_Exercise directions_
An exact reproduction of all entries is required.

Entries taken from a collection
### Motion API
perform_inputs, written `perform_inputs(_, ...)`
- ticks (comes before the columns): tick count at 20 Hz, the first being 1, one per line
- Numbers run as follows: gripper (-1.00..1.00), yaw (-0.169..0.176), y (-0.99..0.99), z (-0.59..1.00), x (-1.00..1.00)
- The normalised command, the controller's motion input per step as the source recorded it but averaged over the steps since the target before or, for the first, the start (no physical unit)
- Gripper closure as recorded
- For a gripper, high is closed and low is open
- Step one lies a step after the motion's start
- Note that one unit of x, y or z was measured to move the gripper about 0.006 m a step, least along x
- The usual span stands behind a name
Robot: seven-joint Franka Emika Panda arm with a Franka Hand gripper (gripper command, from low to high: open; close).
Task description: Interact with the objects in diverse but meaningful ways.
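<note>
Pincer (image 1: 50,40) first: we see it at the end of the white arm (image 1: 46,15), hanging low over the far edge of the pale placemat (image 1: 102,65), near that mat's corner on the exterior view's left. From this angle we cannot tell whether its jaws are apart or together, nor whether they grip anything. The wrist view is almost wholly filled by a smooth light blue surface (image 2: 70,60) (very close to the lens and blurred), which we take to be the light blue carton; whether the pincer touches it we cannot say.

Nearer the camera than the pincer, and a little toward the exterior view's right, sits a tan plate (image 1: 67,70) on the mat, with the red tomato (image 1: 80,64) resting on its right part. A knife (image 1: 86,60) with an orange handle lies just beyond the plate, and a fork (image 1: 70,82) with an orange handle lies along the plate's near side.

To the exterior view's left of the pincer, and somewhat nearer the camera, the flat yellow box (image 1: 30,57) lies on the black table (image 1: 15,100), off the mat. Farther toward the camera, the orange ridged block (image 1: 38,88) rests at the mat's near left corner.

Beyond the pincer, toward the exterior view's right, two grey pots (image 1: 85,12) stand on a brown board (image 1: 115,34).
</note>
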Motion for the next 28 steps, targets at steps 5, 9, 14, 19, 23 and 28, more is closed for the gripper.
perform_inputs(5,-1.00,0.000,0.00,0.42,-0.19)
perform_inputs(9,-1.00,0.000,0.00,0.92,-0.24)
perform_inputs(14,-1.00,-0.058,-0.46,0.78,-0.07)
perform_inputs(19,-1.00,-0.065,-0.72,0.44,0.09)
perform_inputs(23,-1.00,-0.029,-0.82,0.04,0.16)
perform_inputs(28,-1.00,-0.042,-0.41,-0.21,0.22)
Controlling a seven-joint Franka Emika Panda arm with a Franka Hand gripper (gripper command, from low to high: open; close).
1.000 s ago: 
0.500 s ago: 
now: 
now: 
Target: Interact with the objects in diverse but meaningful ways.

_Task response_
### Motion API
perform_inputs, written `perform_inputs(_, ...)`
- ticks (comes before the columns): tick count at 20 Hz, the first being 1, one per line
- Numbers run as follows: gripper (-1.00..1.00), yaw (-0.169..0.176), y (-0.99..0.99), z (-0.59..1.00), x (-1.00..1.00)
- The normalised command, the controller's motion input per step as the source recorded it but averaged over the steps since the target before or, for the first, the start (no physical unit)
- Gripper closure as recorded
- For a gripper, high is closed and low is open
- Step one lies a step after the motion's start
- Note that one unit of x, y or z was measured to move the gripper about 0.006 m a step, least along x
- The usual span stands behind a name
Robot: seven-joint Franka Emika Panda arm with a Franka Hand gripper (gripper command, from low to high: open; close).
Task description: Interact with the objects in diverse but meaningful ways.
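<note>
Pincer (image 1: 50,40) first: we see it at the end of the white arm (image 1: 46,15), hanging low over the far edge of the pale placemat (image 1: 102,65), near that mat's corner on the exterior view's left. From this angle we cannot tell whether its jaws are apart or together, nor whether they grip anything. The wrist view is almost wholly filled by a smooth light blue surface (image 2: 70,60) (very close to the lens and blurred), which we take to be the light blue carton; whether the pincer touches it we cannot say.

Nearer the camera than the pincer, and a little toward the exterior view's right, sits a tan plate (image 1: 67,70) on the mat, with the red tomato (image 1: 80,64) resting on its right part. A knife (image 1: 86,60) with an orange handle lies just beyond the plate, and a fork (image 1: 70,82) with an orange handle lies along the plate's near side.

To the exterior view's left of the pincer, and somewhat nearer the camera, the flat yellow box (image 1: 30,57) lies on the black table (image 1: 15,100), off the mat. Farther toward the camera, the orange ridged block (image 1: 38,88) rests at the mat's near left corner.

Beyond the pincer, toward the exterior view's right, two grey pots (image 1: 85,12) stand on a brown board (image 1: 115,34).
</note>
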Motion for the next 28 steps, targets at steps 5, 9, 14, 19, 23 and 28, more is closed for the gripper.
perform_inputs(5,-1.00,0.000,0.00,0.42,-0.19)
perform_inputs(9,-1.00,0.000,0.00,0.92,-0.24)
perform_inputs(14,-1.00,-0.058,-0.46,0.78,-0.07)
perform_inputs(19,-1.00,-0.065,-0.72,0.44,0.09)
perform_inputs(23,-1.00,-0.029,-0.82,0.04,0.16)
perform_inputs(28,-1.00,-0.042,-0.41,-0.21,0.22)
Controlling a seven-joint Franka Emika Panda arm with a Franka Hand gripper (gripper command, from low to high: open; close).
1.000 s ago: 
0.500 s ago: 
now: 
now: 
Target: Interact with the objects in diverse but meaningful ways.

No further work is required for this exercise.